25 Voorlopig is het nog niet zover. Ik ben nu onderweg naar Jeruzalem om de gelovigen daar geld te brengen.
26 Want het leek de Griekse gelovigen goed iets voor hun arme geloofsgenoten in Jeruzalem te doen.
27 Hoewel zij het graag hebben gedaan, is het eigenlijk niet meer dan hun plicht. Zij hebben van de gelovigen in Jeruzalem iets geestelijks gekregen: het goede nieuws over Jezus Christus. Nu, dan moeten zij de gelovigen in Jeruzalem iets natuurlijks teruggeven: een bijdrage in hun levensonderhoud.

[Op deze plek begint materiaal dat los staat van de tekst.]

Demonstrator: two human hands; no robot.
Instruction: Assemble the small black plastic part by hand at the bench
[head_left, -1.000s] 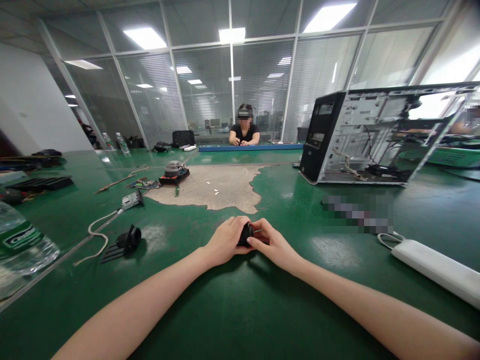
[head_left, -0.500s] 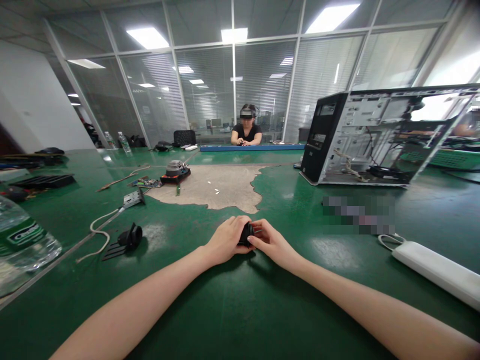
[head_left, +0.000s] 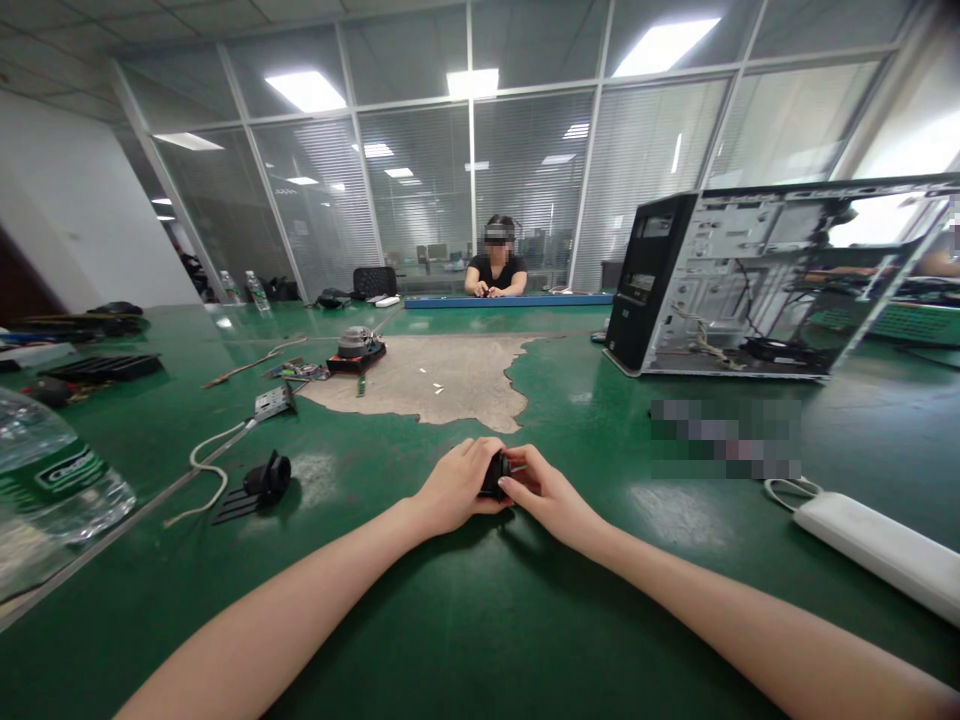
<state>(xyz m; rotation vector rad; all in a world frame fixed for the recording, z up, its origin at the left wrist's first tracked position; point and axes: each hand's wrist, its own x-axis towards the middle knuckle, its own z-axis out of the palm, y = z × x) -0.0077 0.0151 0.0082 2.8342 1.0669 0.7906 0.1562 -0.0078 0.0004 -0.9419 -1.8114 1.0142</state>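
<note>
With both hands on one small black part (head_left: 493, 478), we are in a two-handed hold near the middle of the green tabletop (head_left: 480, 620). Our left hand (head_left: 456, 488) grasps the part from its left side, fingers curved over the top and far edge, palm partly covering it. Our right hand (head_left: 553, 500) grips the right side, thumb on the near face and index finger reaching round behind. Part shows only between the two sets of fingers. Looks like something thin sits between our right finger and thumb, but it's too small to confirm. Can't tell if the part touches the tabletop or is just above it.

State now: neither hand is free. We judge the left as the steadying side and the right as the finer one; the part is small, so it could slip if either lets go.

Left of our left fingers: black slatted piece (head_left: 271, 480) with a round end, pale cable (head_left: 206, 468) beyond it, metal bracket (head_left: 274, 402) farther off. Past our fingertips: bare patch (head_left: 457, 385) in the green surface, round-topped device (head_left: 357, 350) at its left edge. Right of our right fingers, well apart: open computer case (head_left: 654, 290), white power strip (head_left: 877, 545).
</note>
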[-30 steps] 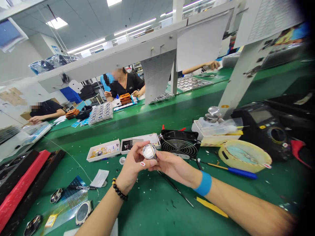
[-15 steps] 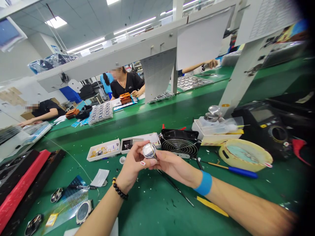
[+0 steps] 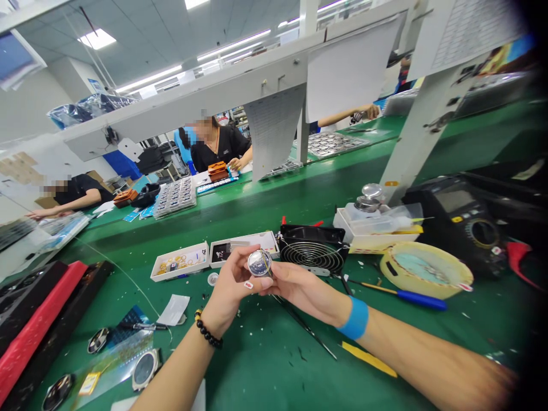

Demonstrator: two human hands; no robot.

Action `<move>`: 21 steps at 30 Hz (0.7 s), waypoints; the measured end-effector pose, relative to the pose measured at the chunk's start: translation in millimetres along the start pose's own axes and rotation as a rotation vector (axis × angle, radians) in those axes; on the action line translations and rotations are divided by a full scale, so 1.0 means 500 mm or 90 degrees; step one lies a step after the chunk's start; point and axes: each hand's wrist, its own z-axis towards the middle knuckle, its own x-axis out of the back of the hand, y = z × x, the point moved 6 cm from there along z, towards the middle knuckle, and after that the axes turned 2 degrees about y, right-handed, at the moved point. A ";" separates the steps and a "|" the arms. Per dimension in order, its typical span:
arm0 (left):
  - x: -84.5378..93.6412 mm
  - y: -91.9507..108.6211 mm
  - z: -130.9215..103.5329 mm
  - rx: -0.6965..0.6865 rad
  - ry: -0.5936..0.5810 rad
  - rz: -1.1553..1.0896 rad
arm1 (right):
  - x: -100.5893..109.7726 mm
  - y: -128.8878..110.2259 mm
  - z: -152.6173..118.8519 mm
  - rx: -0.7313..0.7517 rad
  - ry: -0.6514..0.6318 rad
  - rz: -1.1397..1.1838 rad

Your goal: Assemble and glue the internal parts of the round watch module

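A small round metallic part (image 3: 259,263), like a watch case, is held up above the green bench between both hands. My left hand (image 3: 234,281), with a beaded bracelet at its wrist, pinches it from the left, thumb below and fingers behind. From the right, the thumb and fingers of my right hand (image 3: 295,285) close on its edge; a blue band circles that wrist. Thin tweezers (image 3: 310,331) lie on the bench beneath my right hand. Behind the hands are a white tray with yellow rings (image 3: 182,261) and a second white tray (image 3: 268,242).
A black fan (image 3: 314,248) stands behind my right hand. Further right are a yellow dish (image 3: 426,269), a blue-handled screwdriver (image 3: 422,299) and a black device (image 3: 462,222). Round parts (image 3: 146,369) lie at the left front. Co-workers sit across the bench.
The round part has tilted slightly, so the reflection on its face differs. Both my hands stay in nearly the same place.
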 end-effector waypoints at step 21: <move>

28 Als ik dat geregeld heb, ga ik op weg naar Spanje en hoop bij u langs te komen.
29 Ik weet dat ik bij u zal komen, met de overvloed van al het goede dat Christus heeft gedaan.
30 Ter wille van onze Here Jezus Christus en ter wille van de liefde die de Heilige Geest ons heeft gegeven, doe ik een dringend beroep op u. Wilt u mij helpen door vurig voor mij te bidden?
31 Vraag God mij te beschermen tegen de vijanden van Christus in Judea. Vraag Hem ook ervoor te zorgen dat de gelovigen in Jeruzalem het op prijs zullen stellen wat ik voor hen doe.